PROBLEM DETAILS: Omit the pictures found among the records and print everything else exactly as it stands.

DATA TO USE:
==*==

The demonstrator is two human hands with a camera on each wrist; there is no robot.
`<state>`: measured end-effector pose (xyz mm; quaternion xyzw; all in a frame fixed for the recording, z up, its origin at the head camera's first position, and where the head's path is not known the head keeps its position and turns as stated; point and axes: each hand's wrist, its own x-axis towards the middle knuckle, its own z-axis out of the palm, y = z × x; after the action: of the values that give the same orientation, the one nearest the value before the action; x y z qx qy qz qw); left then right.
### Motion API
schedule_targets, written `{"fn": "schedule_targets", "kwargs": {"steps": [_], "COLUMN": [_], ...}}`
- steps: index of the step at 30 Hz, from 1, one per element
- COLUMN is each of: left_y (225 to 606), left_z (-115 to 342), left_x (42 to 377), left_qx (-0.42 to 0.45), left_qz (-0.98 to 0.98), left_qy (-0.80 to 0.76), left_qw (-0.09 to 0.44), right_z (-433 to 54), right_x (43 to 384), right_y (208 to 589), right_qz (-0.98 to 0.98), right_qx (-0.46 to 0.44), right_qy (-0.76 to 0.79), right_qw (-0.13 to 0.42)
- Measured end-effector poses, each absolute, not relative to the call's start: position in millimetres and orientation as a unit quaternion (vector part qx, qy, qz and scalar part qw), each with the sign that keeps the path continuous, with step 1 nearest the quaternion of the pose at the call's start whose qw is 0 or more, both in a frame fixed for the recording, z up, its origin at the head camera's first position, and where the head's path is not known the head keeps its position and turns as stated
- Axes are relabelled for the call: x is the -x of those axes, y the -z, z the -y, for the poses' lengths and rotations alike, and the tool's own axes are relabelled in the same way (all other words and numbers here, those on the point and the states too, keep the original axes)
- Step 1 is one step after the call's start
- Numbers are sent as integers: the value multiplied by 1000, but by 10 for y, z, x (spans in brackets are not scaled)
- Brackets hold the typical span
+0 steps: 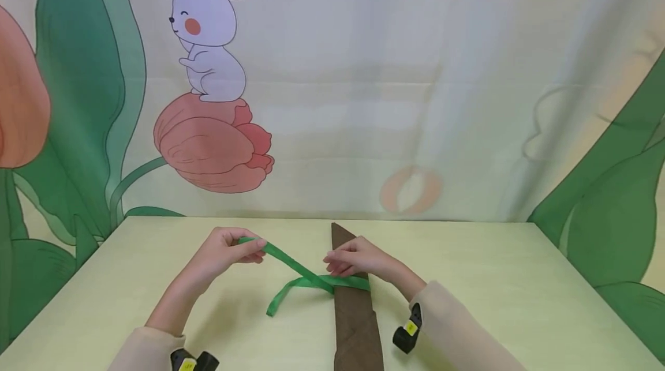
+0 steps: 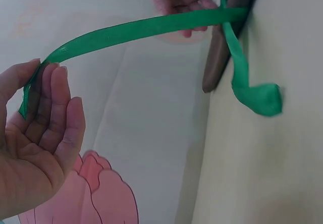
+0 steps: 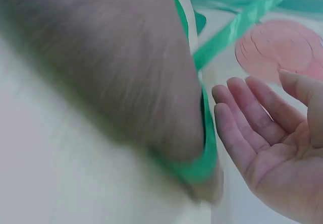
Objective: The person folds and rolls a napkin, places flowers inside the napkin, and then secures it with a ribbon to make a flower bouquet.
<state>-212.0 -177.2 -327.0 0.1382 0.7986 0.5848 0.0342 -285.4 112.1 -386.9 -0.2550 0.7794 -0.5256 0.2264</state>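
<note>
A long folded brown cloth point(image 1: 355, 325) lies on the table, pointing away from me, its far end tapering. Round it passes a green ribbon point(image 1: 291, 261), crossed at the cloth's left side. One ribbon tail is pinched between the thumb and fingers of my left hand point(image 1: 228, 250), which pulls it up and to the left, off the table. The other tail point(image 2: 257, 99) hangs loose toward the tabletop. Just above the cloth and the ribbon band is my right hand point(image 1: 358, 257); in the right wrist view its fingers point(image 3: 262, 115) are relaxed, with nothing between them.
The pale yellow table point(image 1: 467, 278) ends at a printed backdrop point(image 1: 332, 100) showing a rabbit and tulips. Each sleeve carries a black wrist camera, one at the left cuff point(image 1: 194, 360) and one at the right point(image 1: 407, 329).
</note>
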Motion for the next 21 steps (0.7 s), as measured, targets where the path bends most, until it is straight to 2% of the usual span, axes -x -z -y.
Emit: {"fn": "schedule_targets", "kwargs": {"steps": [10, 21], "left_y": [3014, 2920], "left_z": [1308, 560], "left_x": [2295, 2542], "left_qx": [-176, -227], "left_qz": [-790, -751], "left_qy": [-587, -616], "left_qw": [39, 67], "right_z": [-1927, -2436], "right_x": [2716, 2546], "right_y": [3978, 4030], "right_qz": [-763, -762], "right_qx": [214, 193], "right_qy": [576, 583], "right_qw": [202, 205]}}
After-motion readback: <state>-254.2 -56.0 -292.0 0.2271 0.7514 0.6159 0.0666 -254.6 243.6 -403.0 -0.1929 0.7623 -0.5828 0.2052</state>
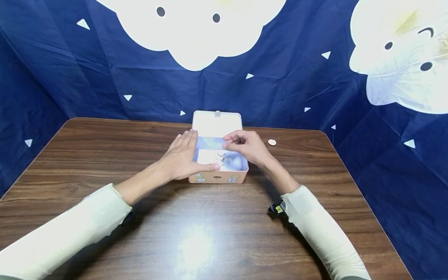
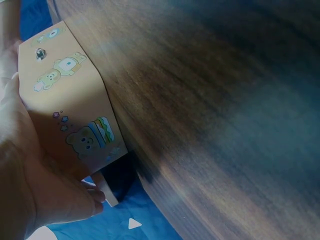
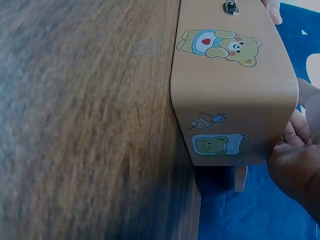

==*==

RESULT:
The demonstrator is two human hands with a camera on each wrist; there is no robot.
`<state>`: measured end-effector pose (xyz mm; quaternion xyzw; all in a frame fixed for the recording, z up, its origin at the head camera's first position, and where the head's path is not known the head keeps its position and turns as stated; point and axes: each hand's wrist, its own x-axis towards the middle knuckle, its own z-axis out of the palm, y = z × x; after the action: of the values that give the same orientation, the one nearest the value before the action; x y z qx qy qz qw); left then right.
### Motion API
schedule_targets, written `{"fn": "schedule_targets", "kwargs": {"steps": [_], "COLUMN": [_], ...}}`
- steps: index of the step at 30 Hz, from 1, one per element
- COLUMN is each of: left_y (225 to 606), left_z (-115 to 342), left_x (42 to 377), left_qx (-0.42 to 0.45), left_qz (-0.98 to 0.98), left_qy (-0.80 to 0.76), left_qw (-0.09 to 0.44), right_z (-433 to 54), right_x (43 to 384), right_y (208 to 589), right_qz (-0.98 to 0.98), right_qx (-0.46 to 0.44), right_qy (-0.76 to 0.79), right_qw (-0.13 to 0.42)
- Measured end-effector poses, each absolute, not relative to the call's start: position in millimetres and orientation as a unit quaternion (vector part qx, qy, qz and scalar part qw), each with the sign that keeps the path continuous, with step 1 nearest the quaternion of the pose at the call's start whose qw is 0 or more, both in a frame fixed for the recording, z up, its origin at the head camera's first position, and where the head's path is not known the head keeps its position and turns as stated
- Axes are relabelled for the call: x is the -x of those axes, y the -z, z the -y, for the poses' lengths and rotations alike, and the tool's own axes are relabelled in the same way (all other words and numbers here, those on the point and the states too, keep the original axes)
- Step 1 is one step after the call's start
- Numbers are sent as integers: the value multiplied by 1000, but by 10 for y, z, x (spans in brackets are not scaled)
- Brackets hold the typical span
+0 steps: 
+0 steps: 
+0 steps: 
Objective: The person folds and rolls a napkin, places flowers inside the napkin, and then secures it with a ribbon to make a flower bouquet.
<state>-212.0 -177.2 -327.0 0.1382 0.7986 0.5848 0.0342 -285.4 112.1 -386.9 -0.2550 0.7794 -0.5256 0.2264</state>
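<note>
A long folded brown cloth point(image 1: 355, 325) lies on the table, pointing away from me, its far end tapering. Round it passes a green ribbon point(image 1: 291, 261), crossed at the cloth's left side. One ribbon tail is pinched between the thumb and fingers of my left hand point(image 1: 228, 250), which pulls it up and to the left, off the table. The other tail point(image 2: 257, 99) hangs loose toward the tabletop. Just above the cloth and the ribbon band is my right hand point(image 1: 358, 257); in the right wrist view its fingers point(image 3: 262, 115) are relaxed, with nothing between them.
The pale yellow table point(image 1: 467, 278) ends at a printed backdrop point(image 1: 332, 100) showing a rabbit and tulips. Each sleeve carries a black wrist camera, one at the left cuff point(image 1: 194, 360) and one at the right point(image 1: 407, 329).
</note>
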Motion for the next 21 steps (0.7 s), as measured, targets where the path bends most, until it is straight to 2% of the usual span, axes -x -z -y.
Emit: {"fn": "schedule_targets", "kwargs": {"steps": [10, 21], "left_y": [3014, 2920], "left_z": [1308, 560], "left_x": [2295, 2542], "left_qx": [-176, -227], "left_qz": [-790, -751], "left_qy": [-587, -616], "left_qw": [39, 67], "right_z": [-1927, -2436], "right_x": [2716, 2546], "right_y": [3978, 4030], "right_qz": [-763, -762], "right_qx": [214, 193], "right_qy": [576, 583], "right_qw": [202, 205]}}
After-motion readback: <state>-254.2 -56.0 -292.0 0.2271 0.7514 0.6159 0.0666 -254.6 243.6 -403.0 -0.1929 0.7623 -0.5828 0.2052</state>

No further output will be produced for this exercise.